-- Records to use follows --

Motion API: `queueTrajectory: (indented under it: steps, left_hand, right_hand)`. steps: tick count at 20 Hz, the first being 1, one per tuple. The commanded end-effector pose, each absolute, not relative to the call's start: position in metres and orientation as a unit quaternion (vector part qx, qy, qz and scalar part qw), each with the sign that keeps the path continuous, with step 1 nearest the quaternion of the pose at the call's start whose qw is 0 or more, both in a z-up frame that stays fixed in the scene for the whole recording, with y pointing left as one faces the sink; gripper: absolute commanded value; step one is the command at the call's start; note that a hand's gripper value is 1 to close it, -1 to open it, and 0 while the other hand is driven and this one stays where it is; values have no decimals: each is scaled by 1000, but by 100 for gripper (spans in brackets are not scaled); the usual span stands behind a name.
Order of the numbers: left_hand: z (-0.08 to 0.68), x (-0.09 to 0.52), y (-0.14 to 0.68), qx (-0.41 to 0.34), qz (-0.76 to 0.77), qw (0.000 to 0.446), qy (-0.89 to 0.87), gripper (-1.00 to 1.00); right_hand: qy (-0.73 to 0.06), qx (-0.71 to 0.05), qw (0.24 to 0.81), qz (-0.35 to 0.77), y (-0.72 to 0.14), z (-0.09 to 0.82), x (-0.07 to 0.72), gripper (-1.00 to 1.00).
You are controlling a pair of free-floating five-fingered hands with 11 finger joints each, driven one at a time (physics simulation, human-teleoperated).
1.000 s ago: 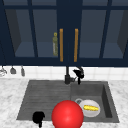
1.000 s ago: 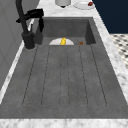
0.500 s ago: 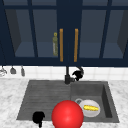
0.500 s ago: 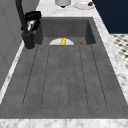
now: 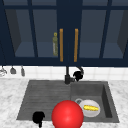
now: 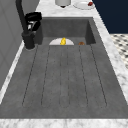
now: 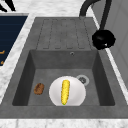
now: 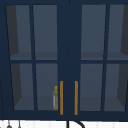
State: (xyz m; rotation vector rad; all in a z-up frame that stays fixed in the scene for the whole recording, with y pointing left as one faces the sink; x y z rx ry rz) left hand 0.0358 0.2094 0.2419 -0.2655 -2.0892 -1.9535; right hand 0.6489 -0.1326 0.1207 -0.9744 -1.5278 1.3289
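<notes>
**A:** What is filling the scene at the kitchen sink?

**B:** A navy wall cabinet (image 5: 67,32) with glass doors and two orange handles is hanging above a dark grey sink (image 5: 45,95). A greenish bottle (image 5: 55,44) is standing inside it, just left of the handles. The ridged draining board is lying on the sink's left, the basin on its right.

**A:** And in the foreground?

**B:** A large red ball (image 5: 67,114) is sitting at the front edge of the sink, between the draining board and the basin. Beside it, in the basin, a white plate (image 7: 67,91) is carrying a yellow corn cob (image 7: 65,91), with a small brown item (image 7: 39,88) lying on the basin floor just beside the plate.

**A:** Where are the hands?

**B:** The right hand (image 5: 78,74) is hovering at the black faucet (image 5: 67,75), right by its base and lever; whether its fingers are closing on it cannot be told. The left hand (image 5: 38,117) is hanging at the front left corner of the draining board, its fingers impossible to make out.
</notes>
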Motion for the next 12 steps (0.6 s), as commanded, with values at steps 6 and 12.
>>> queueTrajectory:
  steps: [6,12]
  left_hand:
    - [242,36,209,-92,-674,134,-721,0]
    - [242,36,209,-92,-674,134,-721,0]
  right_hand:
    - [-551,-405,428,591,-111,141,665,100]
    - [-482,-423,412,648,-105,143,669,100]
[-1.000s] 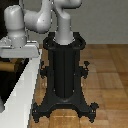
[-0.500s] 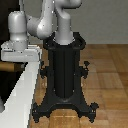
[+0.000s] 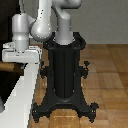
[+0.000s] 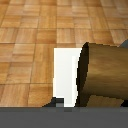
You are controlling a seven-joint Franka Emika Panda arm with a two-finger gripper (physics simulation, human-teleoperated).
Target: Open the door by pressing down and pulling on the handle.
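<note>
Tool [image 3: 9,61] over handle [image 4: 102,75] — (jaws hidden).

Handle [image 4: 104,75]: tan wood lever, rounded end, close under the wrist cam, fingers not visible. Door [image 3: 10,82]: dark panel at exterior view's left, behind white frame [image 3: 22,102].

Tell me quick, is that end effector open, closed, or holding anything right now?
End effector: cannot be told; its fingers are not visible. It sits at the short tan wooden lever handle, but no grasp shows.
</note>
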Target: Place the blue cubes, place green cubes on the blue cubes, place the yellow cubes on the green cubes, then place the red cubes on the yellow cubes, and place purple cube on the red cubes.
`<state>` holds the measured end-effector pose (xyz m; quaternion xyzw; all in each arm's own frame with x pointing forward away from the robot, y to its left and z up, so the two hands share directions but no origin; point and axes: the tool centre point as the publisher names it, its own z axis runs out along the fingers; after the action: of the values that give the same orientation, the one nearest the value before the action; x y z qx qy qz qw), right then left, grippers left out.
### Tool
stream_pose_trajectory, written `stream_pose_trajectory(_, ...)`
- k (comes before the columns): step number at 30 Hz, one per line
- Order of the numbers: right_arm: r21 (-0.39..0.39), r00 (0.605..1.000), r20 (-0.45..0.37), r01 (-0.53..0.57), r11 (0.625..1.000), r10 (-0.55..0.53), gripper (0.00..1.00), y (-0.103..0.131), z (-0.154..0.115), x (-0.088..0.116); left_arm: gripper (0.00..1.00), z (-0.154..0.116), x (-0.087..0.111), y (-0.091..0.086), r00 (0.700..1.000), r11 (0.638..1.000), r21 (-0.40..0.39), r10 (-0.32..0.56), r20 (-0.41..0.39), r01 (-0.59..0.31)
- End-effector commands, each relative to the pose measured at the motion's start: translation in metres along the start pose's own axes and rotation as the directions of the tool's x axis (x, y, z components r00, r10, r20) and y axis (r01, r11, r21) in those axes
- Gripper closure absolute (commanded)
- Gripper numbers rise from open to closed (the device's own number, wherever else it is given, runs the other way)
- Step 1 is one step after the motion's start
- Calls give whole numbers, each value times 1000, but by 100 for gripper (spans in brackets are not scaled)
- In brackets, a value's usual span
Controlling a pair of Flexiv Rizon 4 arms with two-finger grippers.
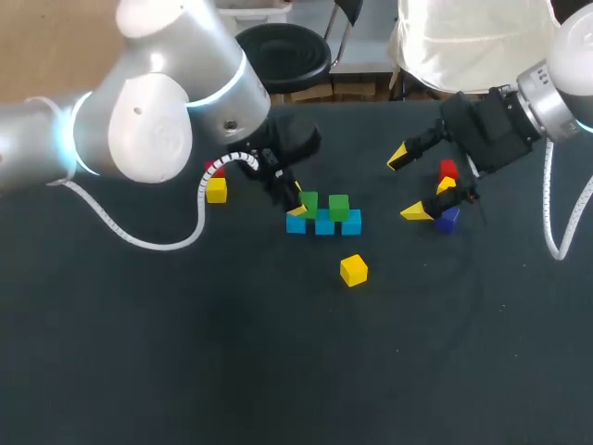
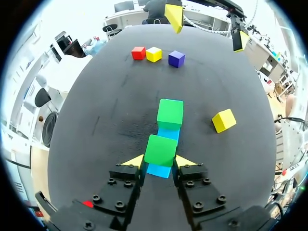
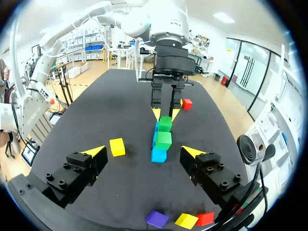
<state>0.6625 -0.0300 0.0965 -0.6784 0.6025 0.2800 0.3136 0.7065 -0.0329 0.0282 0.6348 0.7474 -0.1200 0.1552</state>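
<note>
Room bright, light from overhead: ceiling panels (image 3: 222, 18) glow white in right wrist view. Black tabletop (image 1: 278, 371) matte, soaks up light; faint grey sheen at its middle in left wrist view. Shadows soft and short, e.g. close under loose yellow cube (image 1: 353, 270); no hard edges. Left arm (image 1: 148, 120) silver shell carries broad white highlight; ring (image 1: 248, 88) at its joint glows pale blue. Green cube (image 2: 160, 150) gripped in left end effector (image 2: 160, 162) shades blue cube (image 2: 159, 170) beneath. Room beyond tabletop washed out to white in left wrist view.
</note>
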Motion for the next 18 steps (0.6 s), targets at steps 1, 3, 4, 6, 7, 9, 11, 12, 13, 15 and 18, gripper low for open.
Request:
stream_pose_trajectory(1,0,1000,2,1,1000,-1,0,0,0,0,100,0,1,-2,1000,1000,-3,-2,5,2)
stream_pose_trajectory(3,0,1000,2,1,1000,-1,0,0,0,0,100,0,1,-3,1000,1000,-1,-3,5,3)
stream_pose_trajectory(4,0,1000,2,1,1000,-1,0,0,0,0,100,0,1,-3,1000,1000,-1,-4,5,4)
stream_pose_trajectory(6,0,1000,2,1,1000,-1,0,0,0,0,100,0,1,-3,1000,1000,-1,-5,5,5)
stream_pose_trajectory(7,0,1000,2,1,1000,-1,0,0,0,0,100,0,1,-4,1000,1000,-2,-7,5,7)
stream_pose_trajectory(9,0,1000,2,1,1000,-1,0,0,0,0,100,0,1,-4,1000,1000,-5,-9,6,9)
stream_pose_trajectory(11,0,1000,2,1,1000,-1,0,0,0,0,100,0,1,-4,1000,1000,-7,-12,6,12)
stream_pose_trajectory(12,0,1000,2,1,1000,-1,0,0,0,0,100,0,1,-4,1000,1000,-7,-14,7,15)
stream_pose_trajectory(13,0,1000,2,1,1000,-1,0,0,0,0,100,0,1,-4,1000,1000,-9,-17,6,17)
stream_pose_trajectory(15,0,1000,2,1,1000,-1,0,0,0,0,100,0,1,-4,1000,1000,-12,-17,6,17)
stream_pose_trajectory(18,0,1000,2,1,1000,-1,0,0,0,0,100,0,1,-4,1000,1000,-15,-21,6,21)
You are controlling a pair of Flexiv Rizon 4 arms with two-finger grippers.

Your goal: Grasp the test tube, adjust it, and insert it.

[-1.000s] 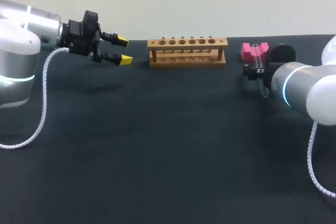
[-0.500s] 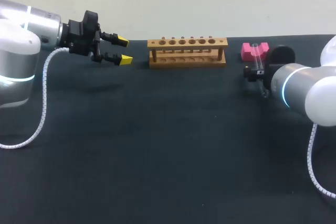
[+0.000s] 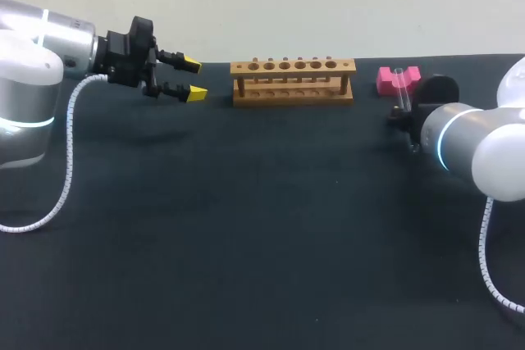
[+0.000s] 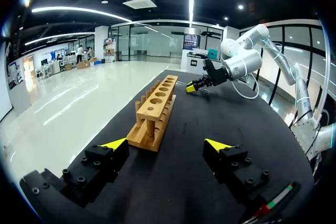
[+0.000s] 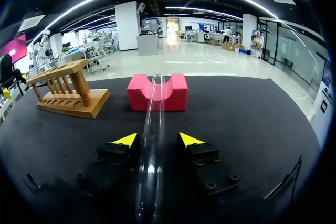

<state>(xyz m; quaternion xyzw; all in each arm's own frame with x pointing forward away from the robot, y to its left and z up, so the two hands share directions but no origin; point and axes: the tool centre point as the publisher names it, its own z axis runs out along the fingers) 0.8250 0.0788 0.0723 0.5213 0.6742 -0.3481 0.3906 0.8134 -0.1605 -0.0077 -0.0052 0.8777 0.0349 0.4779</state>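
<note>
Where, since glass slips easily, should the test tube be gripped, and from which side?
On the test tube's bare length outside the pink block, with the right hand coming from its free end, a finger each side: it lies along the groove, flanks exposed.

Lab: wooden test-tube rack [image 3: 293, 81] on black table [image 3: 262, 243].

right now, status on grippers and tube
Left gripper open, beside wooden rack. Right gripper open astride test tube, far end on pink block. Nothing between block and rack.
</note>
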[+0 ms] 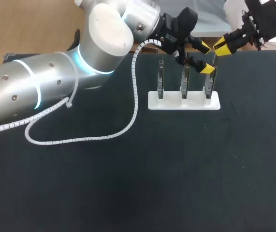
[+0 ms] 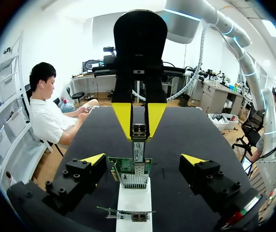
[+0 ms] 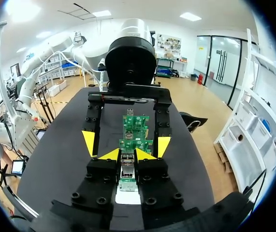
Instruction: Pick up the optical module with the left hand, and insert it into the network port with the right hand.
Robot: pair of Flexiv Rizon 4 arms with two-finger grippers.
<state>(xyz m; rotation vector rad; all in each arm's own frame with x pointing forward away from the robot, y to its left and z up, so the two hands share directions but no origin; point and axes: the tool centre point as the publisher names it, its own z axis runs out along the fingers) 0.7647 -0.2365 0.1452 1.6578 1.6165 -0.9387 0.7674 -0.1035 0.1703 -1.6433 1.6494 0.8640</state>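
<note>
My right gripper [image 1: 222, 48] [image 3: 127, 154] comes in from the far right, shut on the small silver optical module [image 2: 138, 140] [image 3: 126, 170]. It holds the module upright over the rightmost green board [image 1: 209, 86] [image 2: 129, 166] on the white stand [image 1: 183, 101]. The module's lower end meets the metal port cage [image 2: 134, 180] on that board; how deep it sits I cannot tell. My left gripper [image 1: 206, 58] [image 2: 143, 159] is open wide, one yellow tip on each side of this board, touching nothing.
Two more upright boards [image 1: 160, 83] [image 1: 185, 83] stand to the left on the same stand. A white spiral cable [image 1: 79, 139] from my left arm lies looped on the black table [image 1: 176, 174]. My big left arm covers the table's back left.
</note>
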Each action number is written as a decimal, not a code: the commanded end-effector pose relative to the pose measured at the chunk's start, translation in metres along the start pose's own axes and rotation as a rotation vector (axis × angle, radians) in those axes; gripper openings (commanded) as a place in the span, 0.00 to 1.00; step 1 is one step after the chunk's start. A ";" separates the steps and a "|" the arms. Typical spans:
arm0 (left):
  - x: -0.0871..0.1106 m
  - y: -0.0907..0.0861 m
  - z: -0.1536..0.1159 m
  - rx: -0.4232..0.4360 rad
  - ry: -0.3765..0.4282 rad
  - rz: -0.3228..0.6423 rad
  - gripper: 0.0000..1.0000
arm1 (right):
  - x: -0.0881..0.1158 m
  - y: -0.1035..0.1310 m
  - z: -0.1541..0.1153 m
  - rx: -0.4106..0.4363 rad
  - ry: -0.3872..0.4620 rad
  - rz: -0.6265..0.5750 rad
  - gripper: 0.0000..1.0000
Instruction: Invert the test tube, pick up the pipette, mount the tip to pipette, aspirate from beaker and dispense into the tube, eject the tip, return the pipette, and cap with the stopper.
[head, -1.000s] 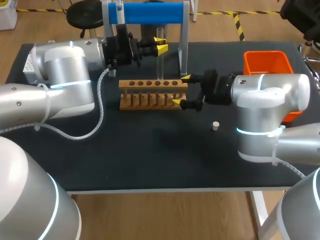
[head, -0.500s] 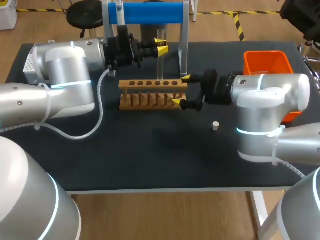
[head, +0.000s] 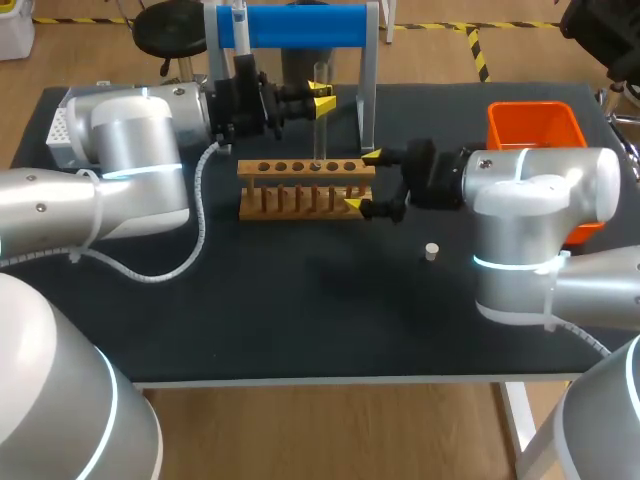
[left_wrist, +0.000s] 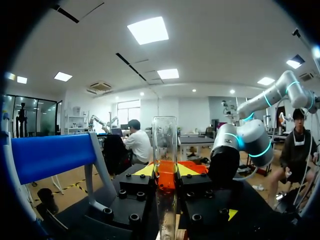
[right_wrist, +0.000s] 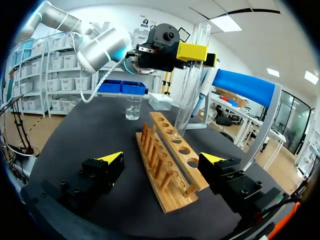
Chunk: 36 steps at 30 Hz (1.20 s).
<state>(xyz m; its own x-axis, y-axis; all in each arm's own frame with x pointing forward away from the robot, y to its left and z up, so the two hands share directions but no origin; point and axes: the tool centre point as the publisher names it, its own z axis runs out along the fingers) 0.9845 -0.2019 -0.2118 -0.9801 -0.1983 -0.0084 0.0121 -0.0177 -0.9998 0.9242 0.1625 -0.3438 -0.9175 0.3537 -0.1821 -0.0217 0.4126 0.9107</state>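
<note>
The left gripper is clamped on the upper part of the test tube. The tube stands upright at twelve o'clock of the wooden rack, its lower end at one of the rack's holes. The right gripper is spread wide with nothing in it, one finger on either side of the rack's three o'clock end, and the stopper lies on the table at about four o'clock from the rack.

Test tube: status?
Left gripper shut on test tube, upright, lower end at a rack hole. Right gripper open, straddling rack end. Stopper loose on table, clear of both.
</note>
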 end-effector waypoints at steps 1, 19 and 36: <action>-0.003 0.004 0.001 0.005 0.008 -0.003 0.00 | 0.001 0.000 0.000 0.001 -0.003 0.000 1.00; -0.003 0.011 -0.002 -0.004 -0.003 -0.012 0.00 | 0.001 0.000 0.000 0.001 -0.003 0.000 1.00; -0.004 0.019 -0.003 -0.002 -0.008 -0.009 0.00 | 0.001 0.000 0.000 0.001 -0.003 0.000 1.00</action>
<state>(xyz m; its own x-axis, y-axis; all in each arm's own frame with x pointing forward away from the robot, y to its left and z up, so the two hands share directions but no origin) 0.9870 -0.1984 -0.2286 -0.9776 -0.2104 0.0016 0.0012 -0.0133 -0.9999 0.9242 0.1625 -0.3438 -0.9175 0.3537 -0.1821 -0.0217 0.4126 0.9107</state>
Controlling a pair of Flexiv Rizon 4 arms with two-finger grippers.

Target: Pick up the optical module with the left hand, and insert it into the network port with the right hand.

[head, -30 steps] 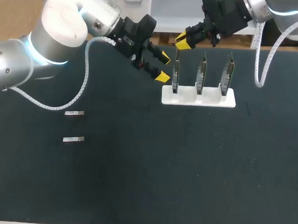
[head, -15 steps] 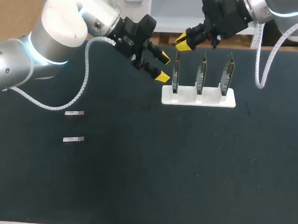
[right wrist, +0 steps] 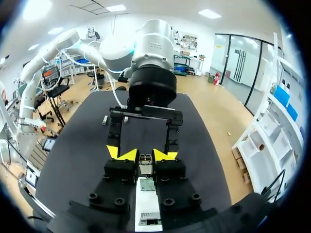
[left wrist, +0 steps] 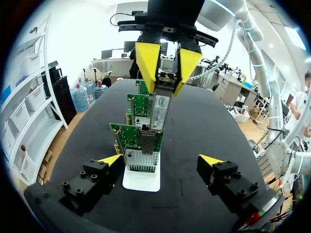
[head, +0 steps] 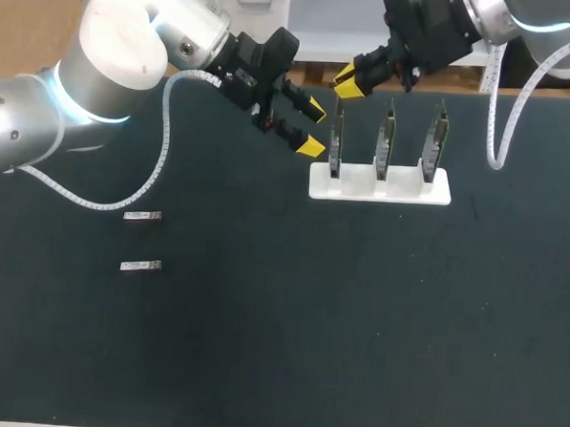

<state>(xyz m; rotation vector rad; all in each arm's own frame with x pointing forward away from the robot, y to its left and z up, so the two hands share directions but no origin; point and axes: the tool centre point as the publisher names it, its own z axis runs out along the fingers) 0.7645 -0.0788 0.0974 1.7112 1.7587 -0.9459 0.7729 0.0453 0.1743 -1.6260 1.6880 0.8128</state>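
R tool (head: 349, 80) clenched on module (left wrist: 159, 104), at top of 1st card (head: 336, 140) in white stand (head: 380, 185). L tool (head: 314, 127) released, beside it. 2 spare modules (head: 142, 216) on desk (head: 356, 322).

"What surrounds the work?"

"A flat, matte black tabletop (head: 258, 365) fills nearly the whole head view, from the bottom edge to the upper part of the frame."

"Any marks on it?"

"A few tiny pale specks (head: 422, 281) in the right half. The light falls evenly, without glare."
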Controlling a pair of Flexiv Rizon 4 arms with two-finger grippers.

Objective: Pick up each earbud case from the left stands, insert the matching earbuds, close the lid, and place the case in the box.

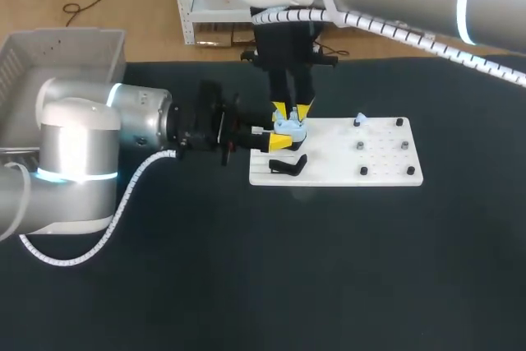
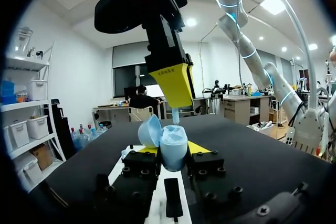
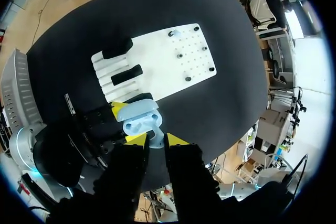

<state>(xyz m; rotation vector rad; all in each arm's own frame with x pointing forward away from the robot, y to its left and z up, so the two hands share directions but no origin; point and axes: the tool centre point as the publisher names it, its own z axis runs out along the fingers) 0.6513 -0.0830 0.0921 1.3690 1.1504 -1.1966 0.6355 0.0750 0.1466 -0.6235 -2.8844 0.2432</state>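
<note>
My left gripper (image 1: 285,131) is shut on an open light blue earbud case (image 1: 289,128), holding it over the left end of the white board (image 1: 382,172). In the left wrist view the case (image 2: 173,146) sits upright between the yellow tips with its lid (image 2: 149,131) swung open. My right gripper (image 1: 292,112) points straight down just above the case, shut on a small light blue earbud (image 2: 175,116). Seen from the right wrist, the earbud (image 3: 156,137) sits between that gripper's tips (image 3: 156,140), right over the case (image 3: 139,118).
A black stand (image 1: 288,167) lies on the board's left end, under the case. Another pale blue earbud (image 1: 359,120) rests on a peg at the board's back, among several dark pegs. A grey bin (image 1: 49,48) stands at the back left.
</note>
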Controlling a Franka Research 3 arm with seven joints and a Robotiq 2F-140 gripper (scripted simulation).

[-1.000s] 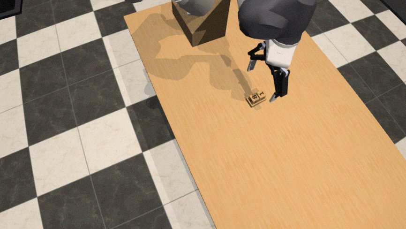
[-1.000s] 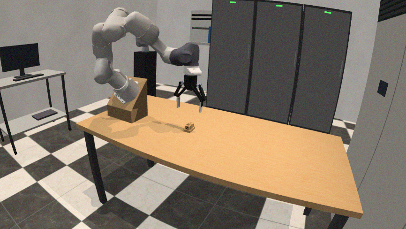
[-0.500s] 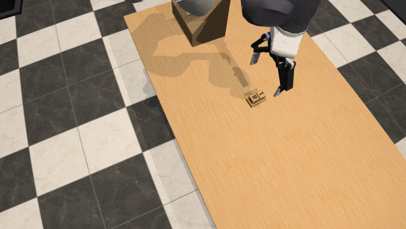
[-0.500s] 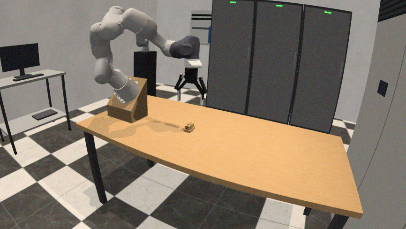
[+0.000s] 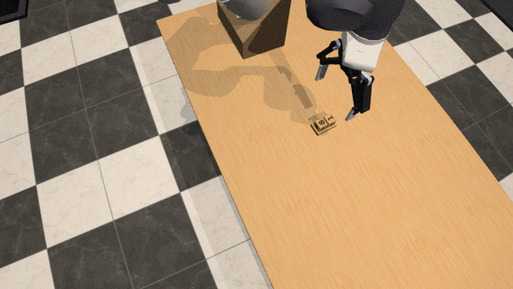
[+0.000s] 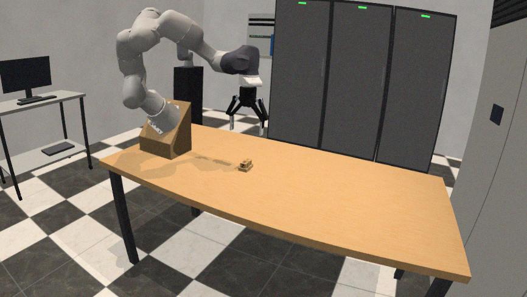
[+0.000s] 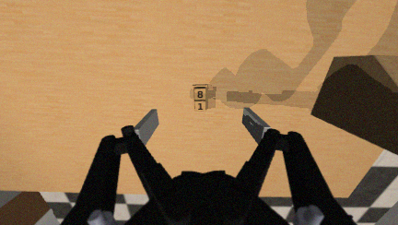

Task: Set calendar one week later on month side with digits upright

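Two number cubes [image 5: 325, 122] [image 6: 246, 162] [image 7: 200, 100], tops reading 8 and 1, sit side by side in one small wooden tray [image 5: 317, 132] [image 6: 244, 170] on the counter [image 5: 340, 201] [image 6: 331, 199] [image 7: 83, 92]. Above, one pincer [image 5: 334, 96] [image 6: 246, 129] [image 7: 200, 115] hangs spread wide, two fingers apart, gripping nothing. Behind stands one wedge-shaped mount [image 5: 263, 39] [image 6: 156, 146] [image 7: 355, 101].

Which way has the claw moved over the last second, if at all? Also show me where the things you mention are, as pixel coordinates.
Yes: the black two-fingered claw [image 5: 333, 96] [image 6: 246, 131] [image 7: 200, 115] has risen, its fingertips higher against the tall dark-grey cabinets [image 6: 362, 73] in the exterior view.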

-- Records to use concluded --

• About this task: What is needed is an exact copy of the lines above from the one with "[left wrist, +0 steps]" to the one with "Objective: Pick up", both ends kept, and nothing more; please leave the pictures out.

• Response area:
[left wrist, +0 steps] 
[head, +0 steps] 

<state>(xyz m; rotation vector rad; all in each arm's own frame with x pointing forward away from the robot, y to its left and z up, so the two hands share directions but no origin; point and axes: the tool centre point as the publisher names it, its own z axis runs out along the fingers) 0.7645 -0.0788 0.0974 1.7112 1.7587 -0.9459 0.7729 0.0453 0.1743 -1.6260 1.6880 0.8128</state>
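R tool (head: 349, 80) clenched on module (left wrist: 159, 104), at top of 1st card (head: 336, 140) in white stand (head: 380, 185). L tool (head: 314, 127) released, beside it. 2 spare modules (head: 142, 216) on desk (head: 356, 322).

"What surrounds the work?"

"A flat, matte black tabletop (head: 258, 365) fills nearly the whole head view, from the bottom edge to the upper part of the frame."

"Any marks on it?"

"A few tiny pale specks (head: 422, 281) in the right half. The light falls evenly, without glare."
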Controlling a pair of Flexiv Rizon 4 arms with two-finger grippers.

Objective: Pick up each earbud case from the left stands, insert the matching earbuds, close the lid, and place the case in the box.

No more output will be added to the exercise.